Please give, word for word, the line containing "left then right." and every line that comes after it in the data below.

►

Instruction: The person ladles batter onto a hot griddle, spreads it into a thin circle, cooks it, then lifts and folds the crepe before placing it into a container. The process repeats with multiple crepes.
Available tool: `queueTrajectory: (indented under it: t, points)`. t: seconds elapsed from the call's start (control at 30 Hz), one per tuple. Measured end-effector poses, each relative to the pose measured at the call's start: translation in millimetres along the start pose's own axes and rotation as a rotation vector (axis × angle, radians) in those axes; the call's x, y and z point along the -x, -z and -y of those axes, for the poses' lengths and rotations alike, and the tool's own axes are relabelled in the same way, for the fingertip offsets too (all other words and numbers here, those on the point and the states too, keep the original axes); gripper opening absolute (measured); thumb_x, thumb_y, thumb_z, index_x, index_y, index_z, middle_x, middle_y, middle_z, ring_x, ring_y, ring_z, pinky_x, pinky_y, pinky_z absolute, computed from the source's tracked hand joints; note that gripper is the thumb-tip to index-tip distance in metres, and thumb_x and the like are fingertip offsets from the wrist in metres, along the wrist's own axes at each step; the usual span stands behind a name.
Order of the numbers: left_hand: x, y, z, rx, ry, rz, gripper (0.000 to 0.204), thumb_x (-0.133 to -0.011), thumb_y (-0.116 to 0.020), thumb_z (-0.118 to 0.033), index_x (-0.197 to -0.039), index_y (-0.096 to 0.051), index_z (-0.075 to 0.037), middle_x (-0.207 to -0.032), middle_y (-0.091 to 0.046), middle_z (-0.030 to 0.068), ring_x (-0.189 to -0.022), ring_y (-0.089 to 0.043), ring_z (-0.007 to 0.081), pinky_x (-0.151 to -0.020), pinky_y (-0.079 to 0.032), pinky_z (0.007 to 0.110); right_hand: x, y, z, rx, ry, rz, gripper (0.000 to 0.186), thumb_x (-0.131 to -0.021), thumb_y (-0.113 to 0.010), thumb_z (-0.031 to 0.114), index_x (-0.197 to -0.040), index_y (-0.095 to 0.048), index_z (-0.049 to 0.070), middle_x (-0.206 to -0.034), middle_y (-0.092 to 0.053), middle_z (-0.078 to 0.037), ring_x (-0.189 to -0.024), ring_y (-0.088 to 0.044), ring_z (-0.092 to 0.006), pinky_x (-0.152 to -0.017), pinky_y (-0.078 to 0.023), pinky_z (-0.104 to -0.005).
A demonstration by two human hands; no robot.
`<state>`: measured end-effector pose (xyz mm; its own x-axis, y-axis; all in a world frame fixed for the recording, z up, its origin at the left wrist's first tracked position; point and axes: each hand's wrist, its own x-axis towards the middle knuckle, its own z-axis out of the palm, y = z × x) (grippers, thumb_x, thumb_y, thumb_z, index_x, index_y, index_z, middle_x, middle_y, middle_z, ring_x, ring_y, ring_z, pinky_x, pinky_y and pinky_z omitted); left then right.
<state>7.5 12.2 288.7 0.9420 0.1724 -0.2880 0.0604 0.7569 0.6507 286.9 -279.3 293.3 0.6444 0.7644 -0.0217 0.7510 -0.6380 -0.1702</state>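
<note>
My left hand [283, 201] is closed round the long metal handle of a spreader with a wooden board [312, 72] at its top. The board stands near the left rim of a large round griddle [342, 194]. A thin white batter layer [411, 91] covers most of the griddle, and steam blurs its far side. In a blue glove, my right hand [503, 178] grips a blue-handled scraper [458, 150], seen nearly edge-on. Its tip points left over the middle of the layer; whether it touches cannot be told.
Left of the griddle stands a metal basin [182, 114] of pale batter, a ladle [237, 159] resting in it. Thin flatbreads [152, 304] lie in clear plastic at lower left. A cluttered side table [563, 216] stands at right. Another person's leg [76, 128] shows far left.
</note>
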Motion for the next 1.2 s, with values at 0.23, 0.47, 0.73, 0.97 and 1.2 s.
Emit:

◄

● Task answer:
`<state>`: measured end-effector pose (xyz mm; its own x-axis, y-axis; all in a world frame fixed for the recording, z up, its origin at the left wrist's first tracked position; point and axes: each hand's wrist, its own x-axis towards the middle knuckle, its own z-axis out of the palm, y = z × x) (grippers, thumb_x, thumb_y, thumb_z, index_x, index_y, index_z, middle_x, middle_y, middle_z, ring_x, ring_y, ring_z, pinky_x, pinky_y and pinky_z omitted); left then right.
<state>7.5 12.2 288.7 0.9420 0.1724 -0.2880 0.0604 0.7569 0.6507 286.9 -279.3 293.3 0.6444 0.7644 -0.0217 0.7510 -0.6380 -0.1702</state>
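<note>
My left hand [283, 201] is closed round the long metal handle of a spreader with a wooden board [312, 72] at its top. The board stands near the left rim of a large round griddle [342, 194]. A thin white batter layer [411, 91] covers most of the griddle, and steam blurs its far side. In a blue glove, my right hand [503, 178] grips a blue-handled scraper [458, 150], seen nearly edge-on. Its tip points left over the middle of the layer; whether it touches cannot be told.
Left of the griddle stands a metal basin [182, 114] of pale batter, a ladle [237, 159] resting in it. Thin flatbreads [152, 304] lie in clear plastic at lower left. A cluttered side table [563, 216] stands at right. Another person's leg [76, 128] shows far left.
</note>
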Motion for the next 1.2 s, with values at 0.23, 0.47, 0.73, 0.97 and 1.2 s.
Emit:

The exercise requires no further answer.